## Exercise
Please copy, exactly as they appear below, the lines from the one containing "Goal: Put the" through the one containing "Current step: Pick".
══ Data for the task
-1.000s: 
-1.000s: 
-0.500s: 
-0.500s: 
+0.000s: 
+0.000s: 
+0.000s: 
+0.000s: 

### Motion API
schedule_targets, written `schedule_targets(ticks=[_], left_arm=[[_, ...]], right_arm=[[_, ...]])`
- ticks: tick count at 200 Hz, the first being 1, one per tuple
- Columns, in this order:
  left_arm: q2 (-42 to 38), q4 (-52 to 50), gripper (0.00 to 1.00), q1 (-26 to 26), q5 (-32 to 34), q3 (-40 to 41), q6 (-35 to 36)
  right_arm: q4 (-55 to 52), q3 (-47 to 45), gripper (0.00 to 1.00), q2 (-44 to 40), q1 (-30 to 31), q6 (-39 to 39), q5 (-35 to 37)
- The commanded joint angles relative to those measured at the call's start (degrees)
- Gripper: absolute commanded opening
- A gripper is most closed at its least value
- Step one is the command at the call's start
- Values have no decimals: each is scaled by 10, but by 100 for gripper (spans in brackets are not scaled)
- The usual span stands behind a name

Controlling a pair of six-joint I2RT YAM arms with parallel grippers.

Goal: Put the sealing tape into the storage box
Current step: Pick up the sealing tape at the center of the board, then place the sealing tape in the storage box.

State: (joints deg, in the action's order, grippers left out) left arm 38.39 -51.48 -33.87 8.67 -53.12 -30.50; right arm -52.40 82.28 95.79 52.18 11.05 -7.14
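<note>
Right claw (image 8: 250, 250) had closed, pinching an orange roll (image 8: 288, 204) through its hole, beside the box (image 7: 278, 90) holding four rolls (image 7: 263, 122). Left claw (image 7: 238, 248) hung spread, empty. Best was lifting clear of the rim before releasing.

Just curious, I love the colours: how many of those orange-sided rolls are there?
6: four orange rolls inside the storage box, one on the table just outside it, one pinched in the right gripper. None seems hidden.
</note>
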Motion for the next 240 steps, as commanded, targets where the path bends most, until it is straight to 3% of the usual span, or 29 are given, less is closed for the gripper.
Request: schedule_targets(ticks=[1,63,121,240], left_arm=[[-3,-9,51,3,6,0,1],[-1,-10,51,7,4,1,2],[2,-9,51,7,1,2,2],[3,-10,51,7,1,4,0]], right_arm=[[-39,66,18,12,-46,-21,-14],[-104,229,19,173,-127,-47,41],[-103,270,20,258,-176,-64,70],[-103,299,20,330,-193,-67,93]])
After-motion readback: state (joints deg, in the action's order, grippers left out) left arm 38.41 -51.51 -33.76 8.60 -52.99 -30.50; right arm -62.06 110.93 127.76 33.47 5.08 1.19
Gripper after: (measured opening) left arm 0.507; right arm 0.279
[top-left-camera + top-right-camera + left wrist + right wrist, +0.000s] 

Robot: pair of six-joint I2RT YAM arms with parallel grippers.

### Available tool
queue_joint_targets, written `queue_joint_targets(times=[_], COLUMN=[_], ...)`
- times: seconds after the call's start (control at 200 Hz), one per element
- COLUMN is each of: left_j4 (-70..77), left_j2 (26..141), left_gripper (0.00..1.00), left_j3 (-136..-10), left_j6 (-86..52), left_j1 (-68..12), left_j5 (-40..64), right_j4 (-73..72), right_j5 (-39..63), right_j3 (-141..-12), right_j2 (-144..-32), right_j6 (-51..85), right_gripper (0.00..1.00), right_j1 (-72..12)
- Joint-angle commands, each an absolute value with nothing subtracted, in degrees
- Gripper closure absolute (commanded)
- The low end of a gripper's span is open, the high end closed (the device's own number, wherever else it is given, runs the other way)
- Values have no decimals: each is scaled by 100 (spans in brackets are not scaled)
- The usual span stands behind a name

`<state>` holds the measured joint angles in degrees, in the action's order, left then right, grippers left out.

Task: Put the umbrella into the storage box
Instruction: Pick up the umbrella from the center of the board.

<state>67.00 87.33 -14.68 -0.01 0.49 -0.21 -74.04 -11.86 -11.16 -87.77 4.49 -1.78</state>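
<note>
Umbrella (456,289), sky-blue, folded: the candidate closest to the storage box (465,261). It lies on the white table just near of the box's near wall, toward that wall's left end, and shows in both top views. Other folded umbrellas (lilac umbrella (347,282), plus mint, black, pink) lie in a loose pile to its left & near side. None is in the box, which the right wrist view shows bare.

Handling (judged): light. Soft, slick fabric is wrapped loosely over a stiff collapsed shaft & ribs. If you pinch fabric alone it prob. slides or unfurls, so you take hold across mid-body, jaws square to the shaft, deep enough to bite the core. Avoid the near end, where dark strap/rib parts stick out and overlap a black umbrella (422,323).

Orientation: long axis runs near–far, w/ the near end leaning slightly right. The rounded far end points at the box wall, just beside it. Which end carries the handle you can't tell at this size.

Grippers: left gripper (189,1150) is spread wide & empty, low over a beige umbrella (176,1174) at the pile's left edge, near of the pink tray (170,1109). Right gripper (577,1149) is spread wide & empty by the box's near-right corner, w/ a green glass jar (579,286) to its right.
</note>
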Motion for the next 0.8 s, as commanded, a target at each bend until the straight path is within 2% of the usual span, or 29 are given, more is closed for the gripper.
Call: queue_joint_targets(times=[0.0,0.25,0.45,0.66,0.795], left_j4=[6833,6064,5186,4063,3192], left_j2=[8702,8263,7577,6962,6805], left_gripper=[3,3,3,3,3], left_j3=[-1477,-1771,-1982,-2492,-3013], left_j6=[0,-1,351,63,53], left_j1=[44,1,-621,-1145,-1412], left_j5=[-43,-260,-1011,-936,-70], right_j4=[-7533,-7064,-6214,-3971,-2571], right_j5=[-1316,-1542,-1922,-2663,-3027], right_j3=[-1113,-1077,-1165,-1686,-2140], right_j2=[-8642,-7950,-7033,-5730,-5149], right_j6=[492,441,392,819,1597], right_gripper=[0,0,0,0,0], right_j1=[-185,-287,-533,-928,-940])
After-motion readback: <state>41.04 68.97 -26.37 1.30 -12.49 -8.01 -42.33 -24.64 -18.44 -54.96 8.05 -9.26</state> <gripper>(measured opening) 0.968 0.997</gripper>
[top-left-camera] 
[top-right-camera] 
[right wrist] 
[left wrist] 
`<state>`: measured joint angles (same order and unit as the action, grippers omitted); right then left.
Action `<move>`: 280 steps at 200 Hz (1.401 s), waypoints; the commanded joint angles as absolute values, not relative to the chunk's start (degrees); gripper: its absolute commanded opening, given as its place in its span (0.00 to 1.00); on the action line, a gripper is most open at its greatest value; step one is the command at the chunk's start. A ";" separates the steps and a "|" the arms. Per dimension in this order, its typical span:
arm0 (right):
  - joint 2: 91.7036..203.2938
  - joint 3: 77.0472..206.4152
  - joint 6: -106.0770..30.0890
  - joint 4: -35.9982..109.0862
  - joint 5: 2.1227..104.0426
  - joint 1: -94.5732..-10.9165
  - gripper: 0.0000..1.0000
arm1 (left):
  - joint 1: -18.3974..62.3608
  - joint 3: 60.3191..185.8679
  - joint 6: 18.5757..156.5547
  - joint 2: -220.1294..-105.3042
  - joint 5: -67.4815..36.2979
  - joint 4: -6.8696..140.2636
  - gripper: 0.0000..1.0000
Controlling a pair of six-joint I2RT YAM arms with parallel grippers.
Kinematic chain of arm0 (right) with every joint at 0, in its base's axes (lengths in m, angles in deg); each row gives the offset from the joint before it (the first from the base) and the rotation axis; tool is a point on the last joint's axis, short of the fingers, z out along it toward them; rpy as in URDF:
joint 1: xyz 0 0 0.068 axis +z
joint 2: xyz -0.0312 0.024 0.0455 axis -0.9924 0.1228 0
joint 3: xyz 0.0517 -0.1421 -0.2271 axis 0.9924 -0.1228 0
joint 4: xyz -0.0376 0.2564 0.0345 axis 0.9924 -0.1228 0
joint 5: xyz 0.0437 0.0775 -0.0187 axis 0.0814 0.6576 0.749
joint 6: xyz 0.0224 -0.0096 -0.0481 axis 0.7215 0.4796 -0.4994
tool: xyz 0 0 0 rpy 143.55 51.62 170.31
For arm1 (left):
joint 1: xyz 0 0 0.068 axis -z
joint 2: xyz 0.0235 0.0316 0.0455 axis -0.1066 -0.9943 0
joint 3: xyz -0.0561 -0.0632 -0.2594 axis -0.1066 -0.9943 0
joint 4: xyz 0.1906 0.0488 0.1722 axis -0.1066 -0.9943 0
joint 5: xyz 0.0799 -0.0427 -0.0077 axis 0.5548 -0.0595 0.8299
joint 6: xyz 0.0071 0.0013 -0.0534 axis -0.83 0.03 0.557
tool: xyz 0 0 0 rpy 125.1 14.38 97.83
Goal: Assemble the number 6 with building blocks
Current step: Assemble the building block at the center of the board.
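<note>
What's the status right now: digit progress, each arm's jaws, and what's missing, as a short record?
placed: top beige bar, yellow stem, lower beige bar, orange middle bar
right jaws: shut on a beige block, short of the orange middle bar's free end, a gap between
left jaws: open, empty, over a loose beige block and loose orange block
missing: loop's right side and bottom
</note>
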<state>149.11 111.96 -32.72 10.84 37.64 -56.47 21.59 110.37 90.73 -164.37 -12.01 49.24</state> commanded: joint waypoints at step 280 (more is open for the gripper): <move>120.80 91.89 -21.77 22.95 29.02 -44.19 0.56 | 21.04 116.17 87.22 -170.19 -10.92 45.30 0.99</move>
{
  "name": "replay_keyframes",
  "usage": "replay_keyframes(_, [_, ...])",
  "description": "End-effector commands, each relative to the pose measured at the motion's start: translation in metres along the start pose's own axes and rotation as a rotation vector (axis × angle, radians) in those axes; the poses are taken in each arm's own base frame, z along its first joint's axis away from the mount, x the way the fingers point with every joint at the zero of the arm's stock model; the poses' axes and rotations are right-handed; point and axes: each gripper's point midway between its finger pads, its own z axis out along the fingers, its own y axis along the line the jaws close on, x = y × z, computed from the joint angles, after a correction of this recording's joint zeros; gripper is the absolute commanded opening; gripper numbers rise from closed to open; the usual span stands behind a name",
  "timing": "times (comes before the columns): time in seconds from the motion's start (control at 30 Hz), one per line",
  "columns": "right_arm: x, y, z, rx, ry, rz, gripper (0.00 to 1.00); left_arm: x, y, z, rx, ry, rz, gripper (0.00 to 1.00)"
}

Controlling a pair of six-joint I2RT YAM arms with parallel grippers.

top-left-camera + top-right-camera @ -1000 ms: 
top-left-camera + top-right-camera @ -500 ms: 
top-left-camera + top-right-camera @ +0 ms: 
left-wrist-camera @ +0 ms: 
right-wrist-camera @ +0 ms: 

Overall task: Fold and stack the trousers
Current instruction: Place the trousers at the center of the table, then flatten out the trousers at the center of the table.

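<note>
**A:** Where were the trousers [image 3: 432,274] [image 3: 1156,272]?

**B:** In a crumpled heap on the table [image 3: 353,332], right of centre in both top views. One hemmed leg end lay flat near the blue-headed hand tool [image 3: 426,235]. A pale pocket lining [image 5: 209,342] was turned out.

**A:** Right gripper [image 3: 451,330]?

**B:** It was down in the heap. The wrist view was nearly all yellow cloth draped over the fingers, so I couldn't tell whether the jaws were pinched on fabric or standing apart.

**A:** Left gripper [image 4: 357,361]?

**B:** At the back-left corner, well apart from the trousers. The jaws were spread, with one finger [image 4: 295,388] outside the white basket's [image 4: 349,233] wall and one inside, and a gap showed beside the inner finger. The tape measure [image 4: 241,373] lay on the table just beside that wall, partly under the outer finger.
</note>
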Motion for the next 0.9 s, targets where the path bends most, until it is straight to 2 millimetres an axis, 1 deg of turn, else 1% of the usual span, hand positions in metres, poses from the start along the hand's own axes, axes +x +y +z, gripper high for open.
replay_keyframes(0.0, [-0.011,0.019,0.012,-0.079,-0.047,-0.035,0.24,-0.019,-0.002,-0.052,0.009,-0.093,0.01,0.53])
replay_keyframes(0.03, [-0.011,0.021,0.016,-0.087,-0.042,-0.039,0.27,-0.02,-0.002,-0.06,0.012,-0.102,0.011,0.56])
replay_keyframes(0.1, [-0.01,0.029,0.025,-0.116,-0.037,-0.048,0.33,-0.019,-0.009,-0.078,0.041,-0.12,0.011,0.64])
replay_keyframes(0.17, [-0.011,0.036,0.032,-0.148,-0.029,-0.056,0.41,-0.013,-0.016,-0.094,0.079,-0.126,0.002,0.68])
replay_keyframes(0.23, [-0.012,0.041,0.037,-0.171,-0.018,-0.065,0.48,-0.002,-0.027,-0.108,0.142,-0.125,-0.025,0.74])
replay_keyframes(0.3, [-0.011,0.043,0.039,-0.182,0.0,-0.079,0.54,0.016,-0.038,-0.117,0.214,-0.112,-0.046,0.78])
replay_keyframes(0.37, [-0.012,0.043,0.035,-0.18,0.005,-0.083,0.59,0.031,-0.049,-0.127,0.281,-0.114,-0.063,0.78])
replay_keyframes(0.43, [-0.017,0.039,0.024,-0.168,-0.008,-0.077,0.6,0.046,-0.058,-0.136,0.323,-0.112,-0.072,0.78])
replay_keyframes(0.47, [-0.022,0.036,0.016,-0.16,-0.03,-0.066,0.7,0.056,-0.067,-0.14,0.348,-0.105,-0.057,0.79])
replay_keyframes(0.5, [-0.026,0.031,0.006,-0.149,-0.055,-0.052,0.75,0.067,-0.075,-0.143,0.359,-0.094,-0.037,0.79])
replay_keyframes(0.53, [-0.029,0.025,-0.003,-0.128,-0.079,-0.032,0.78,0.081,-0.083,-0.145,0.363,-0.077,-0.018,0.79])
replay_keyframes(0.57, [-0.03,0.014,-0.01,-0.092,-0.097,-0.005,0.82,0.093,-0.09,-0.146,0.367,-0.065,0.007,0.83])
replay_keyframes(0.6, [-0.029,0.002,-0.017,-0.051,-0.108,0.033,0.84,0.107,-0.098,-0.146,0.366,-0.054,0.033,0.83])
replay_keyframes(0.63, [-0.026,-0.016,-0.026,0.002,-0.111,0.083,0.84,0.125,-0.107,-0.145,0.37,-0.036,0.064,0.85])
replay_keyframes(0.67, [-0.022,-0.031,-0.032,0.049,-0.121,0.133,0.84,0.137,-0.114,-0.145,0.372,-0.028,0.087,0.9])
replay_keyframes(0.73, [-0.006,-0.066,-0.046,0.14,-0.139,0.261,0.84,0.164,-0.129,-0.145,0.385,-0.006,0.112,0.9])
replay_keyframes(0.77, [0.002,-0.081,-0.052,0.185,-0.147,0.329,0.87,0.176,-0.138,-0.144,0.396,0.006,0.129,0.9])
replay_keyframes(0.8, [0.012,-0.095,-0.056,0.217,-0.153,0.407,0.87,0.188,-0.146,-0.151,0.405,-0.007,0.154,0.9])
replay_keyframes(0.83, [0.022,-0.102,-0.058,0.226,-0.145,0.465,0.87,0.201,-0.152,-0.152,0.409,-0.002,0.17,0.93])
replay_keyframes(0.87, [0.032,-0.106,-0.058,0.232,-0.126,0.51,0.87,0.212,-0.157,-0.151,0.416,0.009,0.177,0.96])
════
## Exercise output
Goal: Put the sealing tape into the storage box
Current step: Pick up the sealing tape at the center of the board, then place the sealing tape in the storage box.

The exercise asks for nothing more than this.